* _Activity_: Output every line from the beginning of the records through the line that contains "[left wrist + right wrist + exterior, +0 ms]", exactly as it appears.

* _Given entries_:
-=-=-
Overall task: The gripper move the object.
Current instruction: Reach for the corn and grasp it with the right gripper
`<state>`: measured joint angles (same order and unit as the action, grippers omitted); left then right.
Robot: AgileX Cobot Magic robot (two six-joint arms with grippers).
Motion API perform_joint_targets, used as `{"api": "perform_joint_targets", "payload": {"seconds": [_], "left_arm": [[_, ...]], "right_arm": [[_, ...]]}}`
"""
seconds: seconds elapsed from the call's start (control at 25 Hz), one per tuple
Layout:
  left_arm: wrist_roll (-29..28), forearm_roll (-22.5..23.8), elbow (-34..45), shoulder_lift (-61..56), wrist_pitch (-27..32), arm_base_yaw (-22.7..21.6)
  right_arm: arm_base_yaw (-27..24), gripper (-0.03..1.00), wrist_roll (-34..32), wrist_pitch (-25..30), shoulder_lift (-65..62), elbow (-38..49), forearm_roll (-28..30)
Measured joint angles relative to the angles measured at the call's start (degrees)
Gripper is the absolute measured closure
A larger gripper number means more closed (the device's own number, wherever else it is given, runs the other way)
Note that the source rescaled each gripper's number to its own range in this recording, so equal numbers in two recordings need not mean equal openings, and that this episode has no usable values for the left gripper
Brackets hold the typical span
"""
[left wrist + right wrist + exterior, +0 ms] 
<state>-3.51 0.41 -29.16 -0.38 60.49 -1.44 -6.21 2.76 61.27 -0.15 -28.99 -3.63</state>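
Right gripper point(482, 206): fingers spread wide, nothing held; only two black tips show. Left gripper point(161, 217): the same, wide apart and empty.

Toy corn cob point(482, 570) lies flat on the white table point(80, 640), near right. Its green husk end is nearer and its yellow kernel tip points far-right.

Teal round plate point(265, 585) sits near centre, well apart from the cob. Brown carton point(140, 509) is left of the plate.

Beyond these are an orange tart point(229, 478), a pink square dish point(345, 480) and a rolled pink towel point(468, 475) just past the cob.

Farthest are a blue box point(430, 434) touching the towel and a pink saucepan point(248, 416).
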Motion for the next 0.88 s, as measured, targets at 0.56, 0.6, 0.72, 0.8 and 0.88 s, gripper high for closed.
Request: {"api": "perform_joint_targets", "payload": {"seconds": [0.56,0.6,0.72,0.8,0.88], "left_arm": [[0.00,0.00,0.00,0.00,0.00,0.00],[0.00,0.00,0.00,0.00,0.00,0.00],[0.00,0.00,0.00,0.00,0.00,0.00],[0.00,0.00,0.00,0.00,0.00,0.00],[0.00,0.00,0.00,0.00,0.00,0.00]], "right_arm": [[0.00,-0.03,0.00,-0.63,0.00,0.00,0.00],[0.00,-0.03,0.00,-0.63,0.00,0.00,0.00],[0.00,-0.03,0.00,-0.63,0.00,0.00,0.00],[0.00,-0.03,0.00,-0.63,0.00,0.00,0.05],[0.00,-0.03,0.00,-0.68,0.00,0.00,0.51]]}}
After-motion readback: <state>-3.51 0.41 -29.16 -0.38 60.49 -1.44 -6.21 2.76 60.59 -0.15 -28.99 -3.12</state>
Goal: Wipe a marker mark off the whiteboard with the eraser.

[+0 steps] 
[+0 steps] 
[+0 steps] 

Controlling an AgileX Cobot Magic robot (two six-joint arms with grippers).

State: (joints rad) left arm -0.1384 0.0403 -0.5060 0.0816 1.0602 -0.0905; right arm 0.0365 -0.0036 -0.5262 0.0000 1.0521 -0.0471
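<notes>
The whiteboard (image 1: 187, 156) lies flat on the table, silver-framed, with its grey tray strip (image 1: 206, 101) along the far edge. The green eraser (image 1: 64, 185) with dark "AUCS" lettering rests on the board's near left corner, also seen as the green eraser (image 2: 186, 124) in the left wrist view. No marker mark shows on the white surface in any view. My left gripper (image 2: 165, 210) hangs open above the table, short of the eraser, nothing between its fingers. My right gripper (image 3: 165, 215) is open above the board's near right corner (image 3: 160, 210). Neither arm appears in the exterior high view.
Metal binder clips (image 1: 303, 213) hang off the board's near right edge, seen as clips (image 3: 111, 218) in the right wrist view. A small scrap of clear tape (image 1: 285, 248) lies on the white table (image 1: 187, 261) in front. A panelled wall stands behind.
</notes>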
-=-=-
* _Solution to the problem_:
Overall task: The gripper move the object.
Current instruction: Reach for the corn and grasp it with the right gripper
`<state>`: measured joint angles (same order and unit as the action, grippers omitted); left then right.
Robot: AgileX Cobot Magic robot (two six-joint arms with grippers).
Motion API perform_joint_targets, used as `{"api": "perform_joint_targets", "payload": {"seconds": [_], "left_arm": [[_, ...]], "right_arm": [[_, ...]]}}`
"""
seconds: seconds elapsed from the call's start (control at 25 Hz), one per tuple
Layout:
  left_arm: wrist_roll (-29..28), forearm_roll (-22.5..23.8), elbow (-34..45), shoulder_lift (-61..56), wrist_pitch (-27..32), arm_base_yaw (-22.7..21.6)
  right_arm: arm_base_yaw (-27..24), gripper (-0.03..1.00), wrist_roll (-34..32), wrist_pitch (-25..30), shoulder_lift (-65..62), elbow (-38..49), forearm_roll (-28..30)
Measured joint angles relative to the angles measured at the call's start (degrees)
Gripper is the absolute measured closure
A larger gripper number means more closed (the device's own number, wherever else it is given, runs the other way)
Note that the source rescaled each gripper's number to its own range in this recording, so equal numbers in two recordings need not mean equal openings, and that this episode has no usable values for the left gripper
Brackets hold the typical span
"""
[left wrist + right wrist + exterior, +0 ms] 

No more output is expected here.